**Data extract:**
______________________________
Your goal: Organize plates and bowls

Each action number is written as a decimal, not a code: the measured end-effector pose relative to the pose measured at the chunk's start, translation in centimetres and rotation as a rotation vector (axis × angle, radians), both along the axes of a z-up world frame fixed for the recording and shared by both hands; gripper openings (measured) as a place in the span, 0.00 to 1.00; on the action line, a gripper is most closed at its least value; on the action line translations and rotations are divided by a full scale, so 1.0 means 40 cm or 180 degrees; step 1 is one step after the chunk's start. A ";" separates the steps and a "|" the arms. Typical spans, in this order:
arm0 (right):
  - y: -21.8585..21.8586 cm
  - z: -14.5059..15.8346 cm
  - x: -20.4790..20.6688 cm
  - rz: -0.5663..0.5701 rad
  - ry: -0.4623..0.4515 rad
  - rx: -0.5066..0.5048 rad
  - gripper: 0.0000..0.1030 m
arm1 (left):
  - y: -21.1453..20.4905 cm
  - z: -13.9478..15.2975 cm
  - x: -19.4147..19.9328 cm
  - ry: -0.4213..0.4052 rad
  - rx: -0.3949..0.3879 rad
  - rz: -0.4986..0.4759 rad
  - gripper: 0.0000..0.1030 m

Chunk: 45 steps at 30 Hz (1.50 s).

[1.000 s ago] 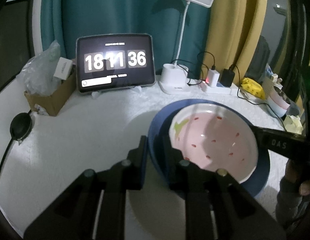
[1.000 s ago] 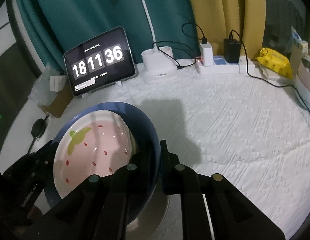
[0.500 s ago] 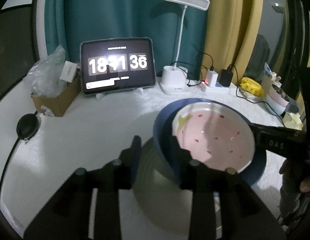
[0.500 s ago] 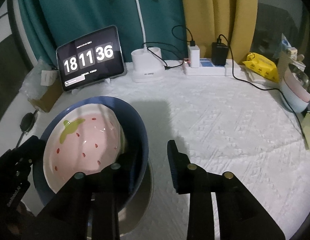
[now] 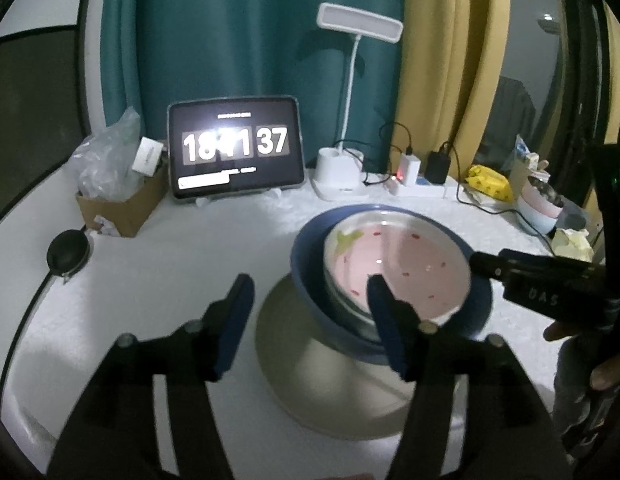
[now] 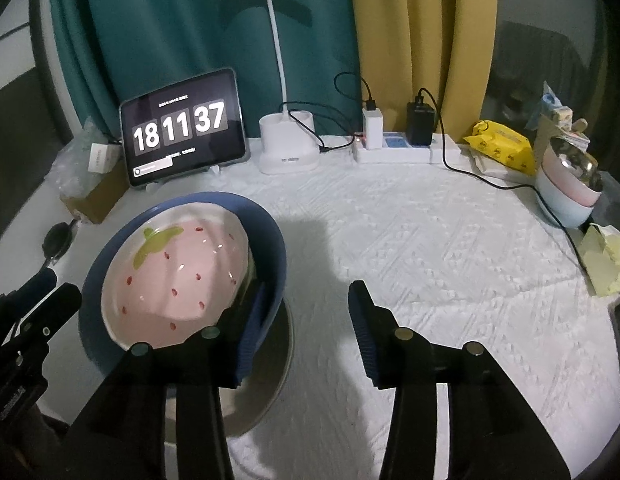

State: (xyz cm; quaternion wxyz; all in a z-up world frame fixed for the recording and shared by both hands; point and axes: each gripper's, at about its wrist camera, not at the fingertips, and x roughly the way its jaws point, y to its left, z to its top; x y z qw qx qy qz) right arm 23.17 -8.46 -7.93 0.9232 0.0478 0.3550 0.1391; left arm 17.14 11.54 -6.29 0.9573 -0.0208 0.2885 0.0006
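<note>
Bowls are stacked: strawberry bowl (image 6: 178, 280) sits inside the blue bowl (image 6: 270, 240), and that pair rests on a beige plate (image 5: 329, 380) on the desk (image 6: 449, 260), left of centre in the right wrist view. Both tongs are spreading, nothing pinched. Left tongs (image 5: 310, 320) straddle the blue bowl's near rim, one finger outside it and one over the pink inside, pads apart from the rim. Right tongs (image 6: 306, 320) have one finger just inside the blue rim and the other over bare cloth, rim between them but not pressed.

Step in hand looks like the release after setting the stack down. Do it well: let both tongs open fully before you pull away, so no pad drags the rim. Back out along the fingers, slightly upward, both sides together. The stack sits a bit off-centre on the plate, so any sideways nudge could tip or slide it. Keep clear of the tablet (image 6: 182, 128) and lamp base (image 6: 288, 144) behind.
</note>
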 end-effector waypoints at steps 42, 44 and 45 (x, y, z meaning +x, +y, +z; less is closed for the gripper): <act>-0.205 0.106 -0.343 -0.0423 -0.0619 0.0031 0.46 | -0.189 0.124 -0.291 -0.0529 0.0095 -0.0393 0.89; -0.216 0.116 -0.358 -0.0450 -0.0669 0.0034 0.46 | -0.196 0.133 -0.300 -0.0562 0.0117 -0.0405 0.89; -0.222 0.123 -0.366 -0.0466 -0.0700 0.0033 0.46 | -0.201 0.139 -0.305 -0.0578 0.0124 -0.0428 0.89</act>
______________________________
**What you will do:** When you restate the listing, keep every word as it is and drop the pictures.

**Output:**
Your goal: Organize plates and bowls

Each action number is written as a decimal, not a code: the measured end-effector pose relative to the pose measured at the chunk's start, translation in centimetres and rotation as a rotation vector (axis × angle, radians), both along the axes of a z-up world frame fixed for the recording and shared by both hands; gripper openings (measured) as a place in the span, 0.00 to 1.00; on the action line, a gripper is most closed at its least value; on the action line translations and rotations are divided by a full scale, so 1.0 means 40 cm or 180 degrees; step 1 is one step after the chunk's start. A ";" separates the steps and a "|" the arms. Typical spans, in this order:
arm0 (right):
  - y: -21.8585..21.8586 cm
  - z: -14.5059..15.8346 cm
  - x: -20.4790..20.6688 cm
  - rz: -0.5663..0.5701 rad
  - ry: -0.4623..0.4515 rad
  - rx: -0.5066..0.5048 rad
  - gripper: 0.0000..0.1030 m
arm1 (left):
  - y: -21.1453..20.4905 cm
  - z: -13.9478..15.2975 cm
  - x: -19.4147..19.9328 cm
  - ry: -0.4213..0.4052 rad
  - rx: -0.3949..0.3879 rad
  - rz: -0.4986..0.4759 rad
  - gripper: 0.0000..0.1030 m

Chunk: 45 steps at 30 Hz (1.50 s).

[1.000 s ago] 
[1.000 s ago] 
[0.500 s ago] 
[0.500 s ago] 
[now] 
[now] 

State: (xyz cm; quaternion wxyz; all in a z-up world frame fixed for the recording and shared by both hands; point and axes: each gripper's, at about its wrist camera, not at the fingertips, and x roughly the way its jaws point, y to its left, z to its top; x y z qw qx qy qz) right arm 23.17 -8.46 -7.93 0.9232 0.0478 0.3550 0.1391; left arm 17.14 11.54 -6.29 0.9573 -0.0208 0.2885 0.0006
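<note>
Bowls are stacked: strawberry bowl (image 6: 178, 280) sits inside the blue bowl (image 6: 270, 240), and that pair rests on a beige plate (image 5: 329, 380) on the desk (image 6: 449, 260), left of centre in the right wrist view. Both tongs are spreading, nothing pinched. Left tongs (image 5: 310, 320) straddle the blue bowl's near rim, one finger outside it and one over the pink inside, pads apart from the rim. Right tongs (image 6: 306, 320) have one finger just inside the blue rim and the other over bare cloth, rim between them but not pressed.

Step in hand looks like the release after setting the stack down. Do it well: let both tongs open fully before you pull away, so no pad drags the rim. Back out along the fingers, slightly upward, both sides together. The stack sits a bit off-centre on the plate, so any sideways nudge could tip or slide it. Keep clear of the tablet (image 6: 182, 128) and lamp base (image 6: 288, 144) behind.
</note>
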 end-effector waypoints at steps 42, 44 and 45 (x, y, z meaning +x, +y, +z; less is closed for the gripper): <act>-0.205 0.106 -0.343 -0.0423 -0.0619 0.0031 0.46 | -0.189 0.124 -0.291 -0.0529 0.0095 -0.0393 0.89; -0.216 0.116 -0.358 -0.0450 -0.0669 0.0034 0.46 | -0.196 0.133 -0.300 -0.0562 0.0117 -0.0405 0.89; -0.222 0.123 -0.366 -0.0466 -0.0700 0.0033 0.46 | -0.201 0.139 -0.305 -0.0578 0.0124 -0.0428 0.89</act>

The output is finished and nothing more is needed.